Daniel Barry was approved by the trustees to preside as teacher of the Ste. Genevieve Academy on April 24, 1810. Barry agreed to: "undertake to teach English, French, Latin, Greek, Mathematics, Arithmetic, Surveying, Logic, Metaphysics, Geography, History, Natural and Moral Philosophy, agreeably to a prospectus already exhibited; for the sum of 1,100 dollars for the first year ye will superintend the education of 45 students.

It appears that Barry left after one year because on March 20, 1811, the board of trustees examined the qualifications of a Mr. Curtis as teacher for the academy. The board found nothing against Mr.

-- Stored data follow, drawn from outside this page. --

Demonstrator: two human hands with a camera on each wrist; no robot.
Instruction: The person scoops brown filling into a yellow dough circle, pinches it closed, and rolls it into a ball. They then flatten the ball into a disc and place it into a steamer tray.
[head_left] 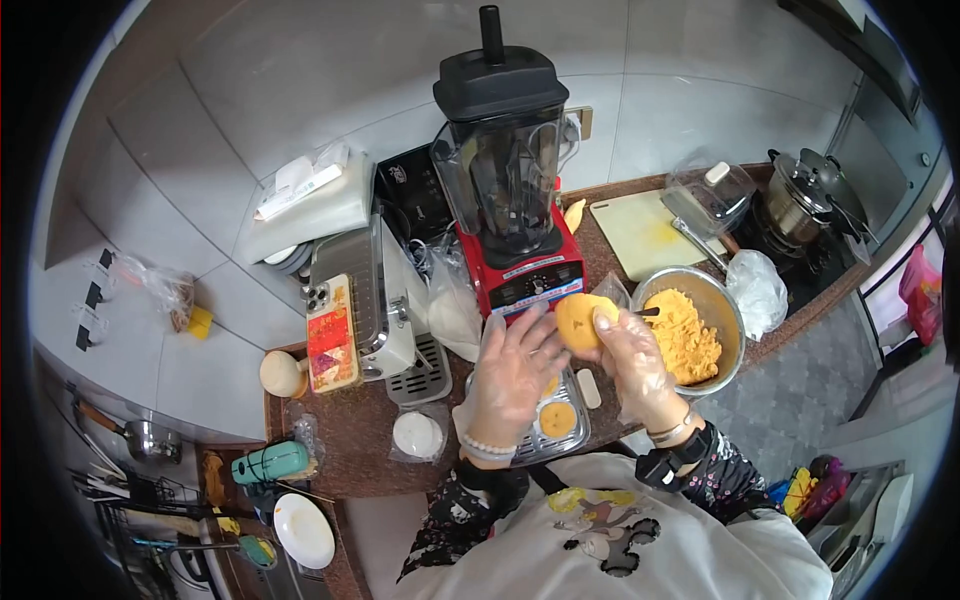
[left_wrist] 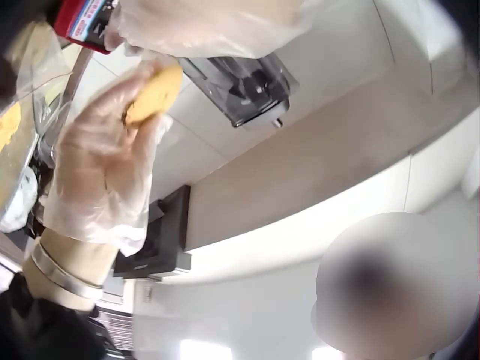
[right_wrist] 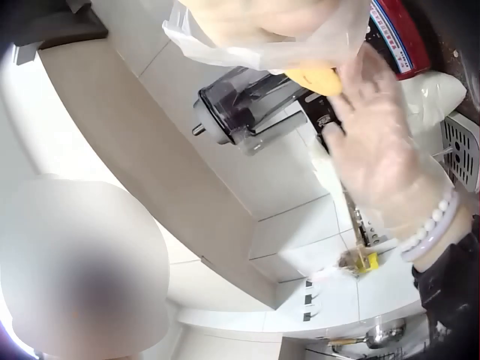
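Observation:
A flattened round of yellow dough (head_left: 584,322) is pinched between the thumb and fingers of my gloved right hand (head_left: 640,362); its edge shows in the left wrist view (left_wrist: 154,94) and the right wrist view (right_wrist: 315,79). My gloved left hand (head_left: 510,375) is held up beside it, palm showing and fingers spread, gripping nothing. Whether its fingertips touch the dough is unclear. Below the hands lies a metal tray (head_left: 570,440) with yellow rounds (head_left: 557,420) in it. Right of my right hand, a steel bowl (head_left: 738,335) holds orange-yellow mash (head_left: 688,340).
A red blender (head_left: 530,278) stands behind the hands. To the left are a coffee machine (head_left: 392,300), a phone (head_left: 332,340) and a wrapped white disc (head_left: 418,435). A cutting board (head_left: 640,235), plastic bag (head_left: 757,290) and pot (head_left: 795,205) are at the right.

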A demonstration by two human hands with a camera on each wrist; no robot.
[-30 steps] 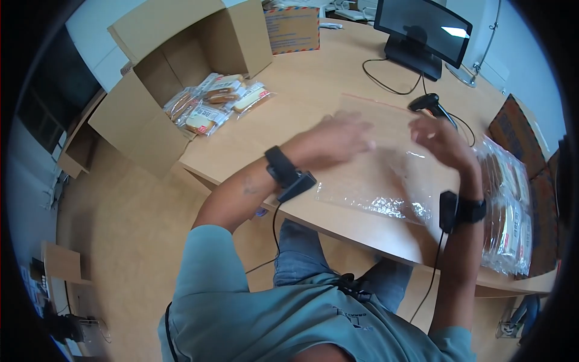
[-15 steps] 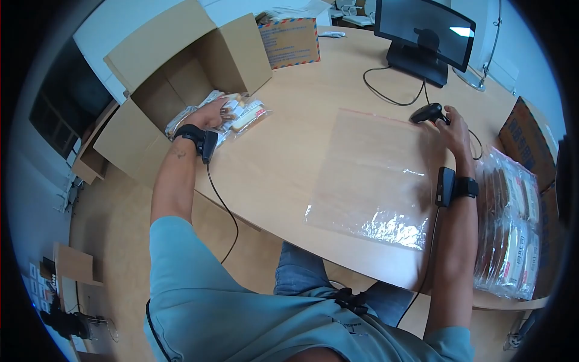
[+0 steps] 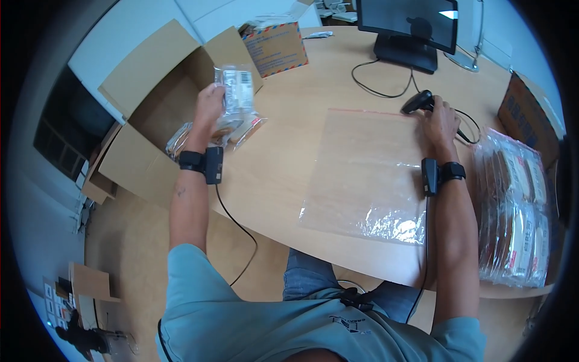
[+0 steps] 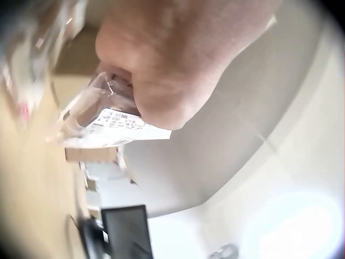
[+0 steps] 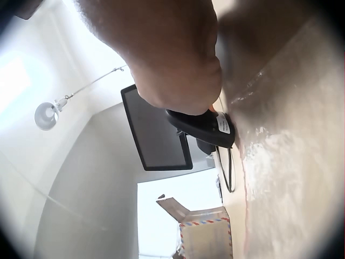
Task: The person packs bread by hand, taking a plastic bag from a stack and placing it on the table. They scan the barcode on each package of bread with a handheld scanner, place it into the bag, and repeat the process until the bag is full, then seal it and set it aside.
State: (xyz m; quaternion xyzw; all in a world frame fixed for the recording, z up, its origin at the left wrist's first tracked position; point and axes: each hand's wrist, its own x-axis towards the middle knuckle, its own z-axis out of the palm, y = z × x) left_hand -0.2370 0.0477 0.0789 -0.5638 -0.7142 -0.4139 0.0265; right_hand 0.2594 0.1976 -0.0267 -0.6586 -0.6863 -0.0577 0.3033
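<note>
My left hand (image 3: pixel 209 108) grips a clear-wrapped packet (image 3: pixel 239 90) by its side, raised near the mouth of the open cardboard box. A white label with printing and a barcode faces up on it; in the left wrist view the label (image 4: pixel 116 128) shows below the fingers. More wrapped packets (image 3: pixel 246 130) lie under it at the box opening. On the right side of the table, my right hand (image 3: pixel 442 123) is wrapped around the handle of a black barcode scanner (image 3: pixel 416 102). A large clear plastic bag (image 3: pixel 362 175) lies flat between the hands.
The open cardboard box (image 3: pixel 136 154) lies on its side at the left. A bagged stack of packets (image 3: pixel 512 223) stands at the right edge beside another carton (image 3: pixel 523 111). At the back are a monitor (image 3: pixel 410 27) with a looping cable and a striped-edge box (image 3: pixel 277 49).
My left hand moved from over the bag to the packets at the box and lifted one. My right hand went to the scanner and took hold of its handle.
</note>
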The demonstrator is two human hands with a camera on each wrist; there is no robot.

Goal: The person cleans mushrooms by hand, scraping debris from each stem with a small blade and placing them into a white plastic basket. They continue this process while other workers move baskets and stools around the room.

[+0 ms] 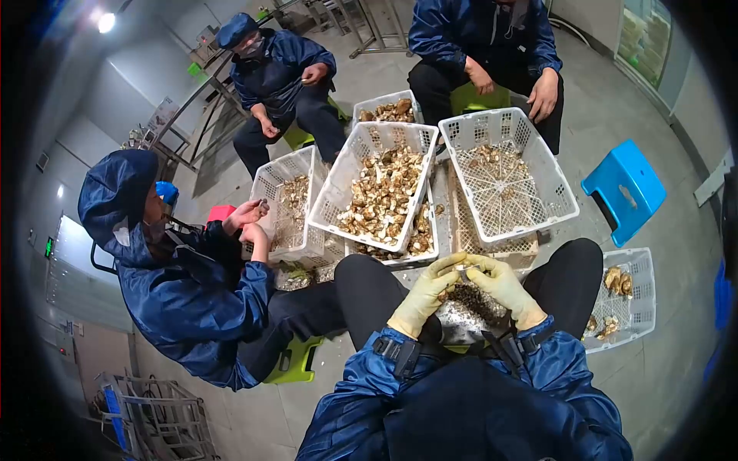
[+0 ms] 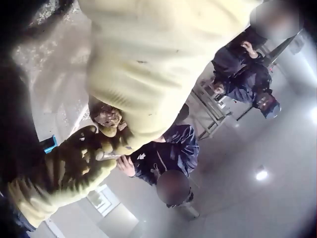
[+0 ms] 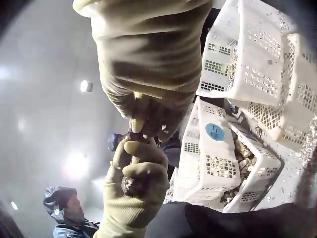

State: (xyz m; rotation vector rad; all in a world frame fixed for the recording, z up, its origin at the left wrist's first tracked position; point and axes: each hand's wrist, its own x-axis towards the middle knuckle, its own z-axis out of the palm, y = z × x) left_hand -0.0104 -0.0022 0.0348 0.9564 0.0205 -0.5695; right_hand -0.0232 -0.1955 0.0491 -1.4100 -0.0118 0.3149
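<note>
Both hands wear pale yellow gloves and meet over the lap. My left hand [image 1: 423,298] grips a brown, lumpy mushroom [image 2: 108,116], its dark end showing between the fingers in the right wrist view. Close against it, my right hand [image 1: 503,290] holds a small knife [image 2: 105,155], of which only a thin silvery part shows between the fingertips. The gloves hide most of both things. Below the hands, dark crumbs and trimmings [image 1: 470,306] lie on a pale surface between the knees.
A white crate [image 1: 374,230] heaped with mushroom pieces stands ahead, beside another crate [image 1: 530,223] with scraps. A low crate [image 1: 642,307] holds a few mushrooms at right, near a blue stool [image 1: 626,192]. Three other people sit around the crates.
</note>
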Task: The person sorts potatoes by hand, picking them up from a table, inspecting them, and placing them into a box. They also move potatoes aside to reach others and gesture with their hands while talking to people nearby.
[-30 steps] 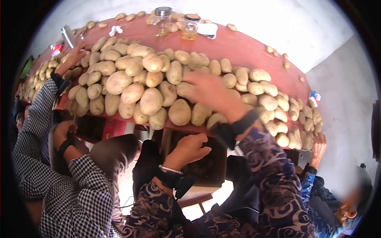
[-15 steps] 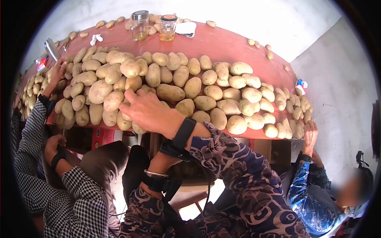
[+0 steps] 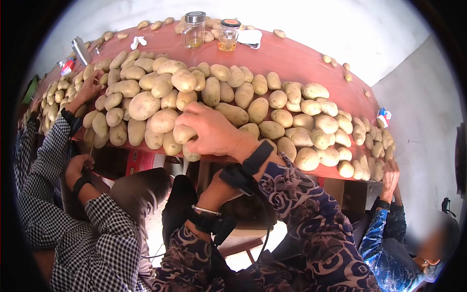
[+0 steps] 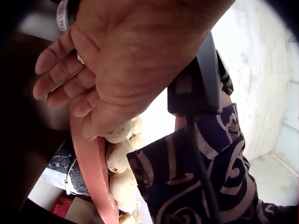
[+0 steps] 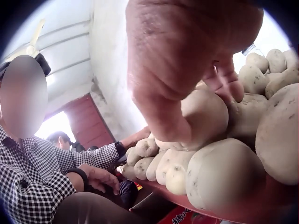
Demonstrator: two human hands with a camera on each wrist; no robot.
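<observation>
Left hand (image 4: 124, 60): nearest the body, below the front edge of the long red tabletop (image 3: 292, 56); its fingers bend loosely, and nothing shows in its grasp.
Right hand (image 3: 212, 129): reaching over the front edge, back upward, narrowed round an oval, pale tan potato (image 3: 184, 134) that it grips between thumb and fingers.
Oval potato: at the front of the heap, just beside its neighbours; whether it rests on them or is already raised, I cannot tell.
Grip on the potato: the step in hand looks like handling one potato singly, with the hold secured and the release not yet made.
Gap round the potato: the next move probably calls for a steady pinch and a small upward lift, so the crowded neighbours do not roll towards the edge.
Potato heap: many tan potatoes lie close together behind and to both sides, among them a large, rounded tan potato (image 3: 145, 105) to the left of the grip.
Glass jars: well beyond the heap stand a clear glass jar with a silver lid (image 3: 194, 33) and a shorter clear jar with a dark-rimmed lid (image 3: 227, 38).
</observation>
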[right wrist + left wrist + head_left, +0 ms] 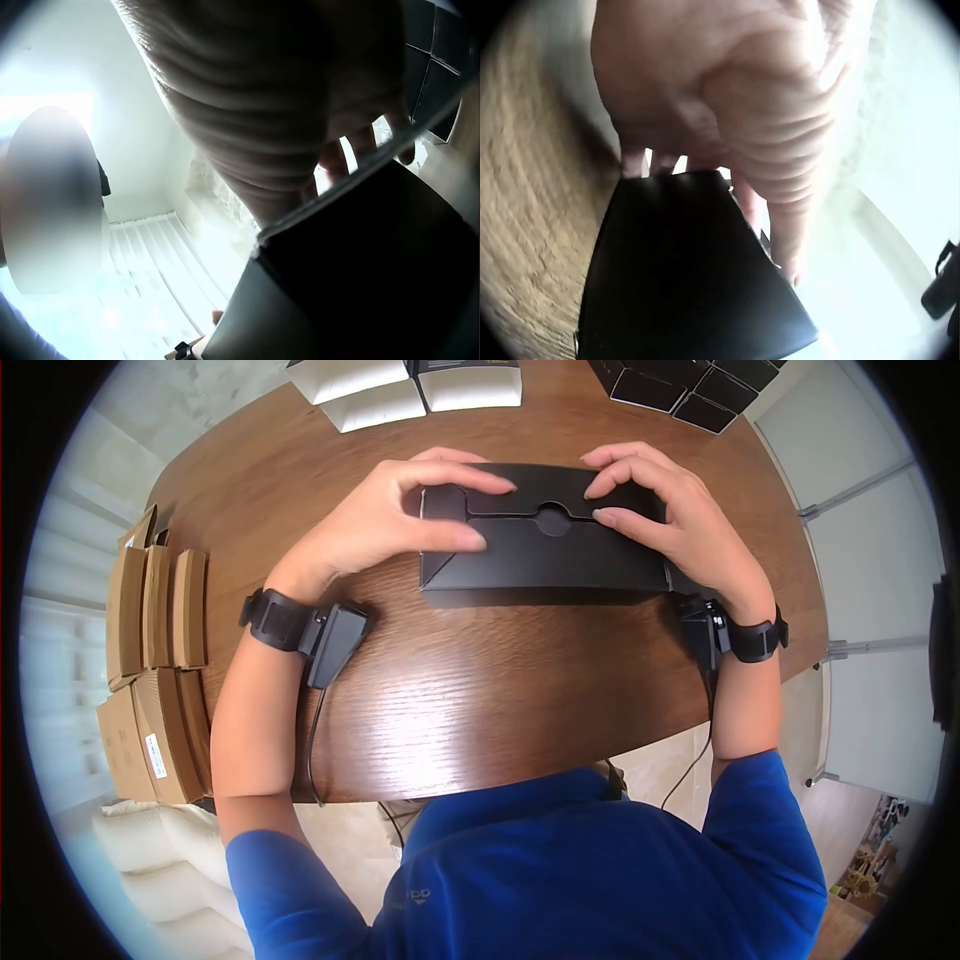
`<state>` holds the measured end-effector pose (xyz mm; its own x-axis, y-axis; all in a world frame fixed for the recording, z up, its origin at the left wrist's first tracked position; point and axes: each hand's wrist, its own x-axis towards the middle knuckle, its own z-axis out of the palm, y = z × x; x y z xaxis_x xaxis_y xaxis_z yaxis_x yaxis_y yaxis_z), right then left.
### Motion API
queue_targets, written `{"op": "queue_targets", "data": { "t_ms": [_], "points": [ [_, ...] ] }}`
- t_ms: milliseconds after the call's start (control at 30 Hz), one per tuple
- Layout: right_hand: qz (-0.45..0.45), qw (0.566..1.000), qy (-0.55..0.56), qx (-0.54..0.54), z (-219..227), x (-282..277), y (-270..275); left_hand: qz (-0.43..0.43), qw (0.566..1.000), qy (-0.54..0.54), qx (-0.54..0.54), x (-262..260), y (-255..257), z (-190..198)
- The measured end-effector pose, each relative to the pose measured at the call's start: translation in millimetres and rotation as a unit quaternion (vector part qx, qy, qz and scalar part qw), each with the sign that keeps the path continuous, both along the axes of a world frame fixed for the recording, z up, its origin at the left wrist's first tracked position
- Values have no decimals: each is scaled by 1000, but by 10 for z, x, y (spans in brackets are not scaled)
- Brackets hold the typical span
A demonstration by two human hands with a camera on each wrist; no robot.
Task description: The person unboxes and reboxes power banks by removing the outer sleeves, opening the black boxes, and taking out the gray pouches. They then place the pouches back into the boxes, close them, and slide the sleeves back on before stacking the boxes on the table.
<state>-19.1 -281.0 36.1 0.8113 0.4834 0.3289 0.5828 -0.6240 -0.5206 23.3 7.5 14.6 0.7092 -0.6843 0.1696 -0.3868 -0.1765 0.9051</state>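
Note:
A long black box [570, 565] lies on the wooden table [500, 650], its top marked by a slit and a round notch. The left hand [385, 510] holds its left end, thumb and index finger over the top; the left wrist view shows this hand's [720, 97] other fingers at the box's [682, 262] far side. At the right end the right hand [685, 510] bends round the box, thumb beside the notch, other fingers towards the far edge. A raised dark edge partly hides the right hand [255, 90] in the right wrist view.
White-sided open boxes [470, 388] stand at the far edge, and stacked black boxes [650, 388] at the far right. Brown cartons [125, 610] line the table's left side. Cables hang from both wrist cameras over the near edge.

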Motion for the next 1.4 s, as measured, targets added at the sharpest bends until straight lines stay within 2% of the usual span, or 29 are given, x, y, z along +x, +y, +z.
{"op": "queue_targets", "data": {
  "t_ms": [100, 233, 300, 333, 400, 433, 500, 533, 600, 667, 767, 833, 867, 933, 967, 1033, 1067, 1100, 1133, 1167, 1200, 1233, 1300, 1367, 1400],
  "points": [
    [1, 999, 42, 12, -4, 0, 5, -2, 999, -18, 39, -8, -5, 4],
    [12, 999, 41, 23, -10, 14, 12, -10, 1000, 0, 24, 29, -2, -37],
    [-4, 995, 100, 5, 65, -3, 26, -14, 999, 29, 20, 40, -3, -37],
    [-5, 995, 96, 1, 76, -3, 9, -15, 999, 25, 16, 36, -1, -45],
    [-8, 996, -19, 88, 105, 3, -73, -16, 1000, 21, 13, 44, 3, -48],
    [-39, 972, 60, 223, 275, -123, -64, -15, 1000, 13, 4, 49, 10, -46],
    [-90, 961, -44, 258, 506, -311, -186, -14, 1000, 19, 7, 31, 2, -58],
    [-96, 961, -48, 254, 527, -424, -251, -20, 1000, 17, 2, 32, 4, -54],
    [-4, 913, 31, 406, 535, -670, -358, -21, 1000, 18, 7, 48, -3, -51],
    [21, 910, 146, 387, 430, -897, -383, -28, 1000, 14, 3, 65, -8, -62],
    [-49, 883, 321, 337, 112, -1120, -394, -25, 999, 22, -2, 68, -22, -72],
    [-109, 869, 367, 313, -75, -1199, -377, -23, 999, 32, -5, 66, -11, -75],
    [-110, 871, 366, 310, -125, -1206, -383, -21, 999, 24, -1, 70, -11, -79],
    [-174, 868, 324, 334, -166, -1227, -389, -19, 1000, 16, -1, 84, -11, -103],
    [-174, 870, 323, 330, -145, -1221, -384, -21, 1000, 13, -3, 96, -8, -116],
    [-167, 873, 253, 383, -82, -1174, -369, -20, 1000, 8, -9, 79, -1, -110],
    [-197, 875, 211, 388, -47, -1159, -337, -19, 999, 19, -24, 67, 3, -115],
    [-193, 878, 210, 385, -11, -1133, -295, -17, 999, 30, -39, 55, 7, -107],
    [-248, 909, 77, 327, 19, -1097, -244, -13, 999, 28, -42, 52, 12, -108],
    [-295, 917, -59, 262, 39, -1054, -195, -13, 999, 22, -38, 55, 13, -113],
    [-292, 905, -134, 280, 47, -1007, -162, -14, 999, 17, -33, 55, 8, -113],
    [-285, 907, -134, 279, 88, -944, -64, -8, 999, 15, -35, 57, 12, -111],
    [-189, 900, -260, 295, 230, -834, 195, -15, 999, 8, -30, 63, 21, -122],
    [-179, 907, -271, 267, 333, -724, 335, -13, 999, 3, -32, 84, 15, -156],
    [-144, 920, -284, 231, 389, -667, 421, -16, 999, -2, -33, 83, 16, -154]
  ]
}}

Curtis' character, but felt he was not qualified to teach the different branches of education demanded by the trustees.

At their March 20, 1811 meeting the trustees also examined Shannon's claim again them for past due payments for the completion of the academy building. The board agreed to reimburse Shannon for "all the monies he has expanded in completing the building". The building committee determined the total amount due Shannon was $151.82. At this point, Shannon was paid in full for construction of the academy. However, many outstanding debts still remained unpaid to other creditors.

==Appointment of Mann Butler==
On January 24, 1812, Mann Butler, was recommended for the position of principal teacher of the Ste. Genevieve Academy. Although the 1811–12 New Madrid earthquakes had devastated the region south of Ste. Genevieve, no mention of damage to the at this meeting of the Trustees. Therefore, it appears the academy withstood the earthquake shocks without appreciable harm to its structure or contents.

Mann Butler was born in Baltimore, Maryland. He spent 11 years of his childhood in England and returned at age 14 to the United States in 1798. Butler studied at St. Mary's College in Washington D.C. where he received degrees in medicine and law. In 1806, he moved to Lexington, Kentucky, where he briefly practiced law before beginning his career as an educator. Late in 1806, he founded an academy in Versailles, Kentucky and married Martha Dedman. From 1810 through 1811, Butler taught in Washington and Maysville, Kentucky.

On January 31, 1812, Butler became the "Principal-Teacher" of the Ste. Genevieve Academy. However, difficulty in collecting tuition once again left the trustees short of funds for the teacher's salary. John Scott, trustee, was appointed by the board on June 27, 1812, to call on all the parents of the children who failed to pay their tuition and fees. If they failed to do so immediately, their children were to be removed from the academy.

Butler remained at the academy until the close of the term in 1814. His departure was likely related to the accidental death of Maxwell, who was thrown from his horse on his way back to New Bourbon after hearing confessions at Ste. Genevieve Catholic Church. He was taken unconscious to the home of his friend, Joseph Pratte where he died the following day, May 28, 1814, at the age of 72.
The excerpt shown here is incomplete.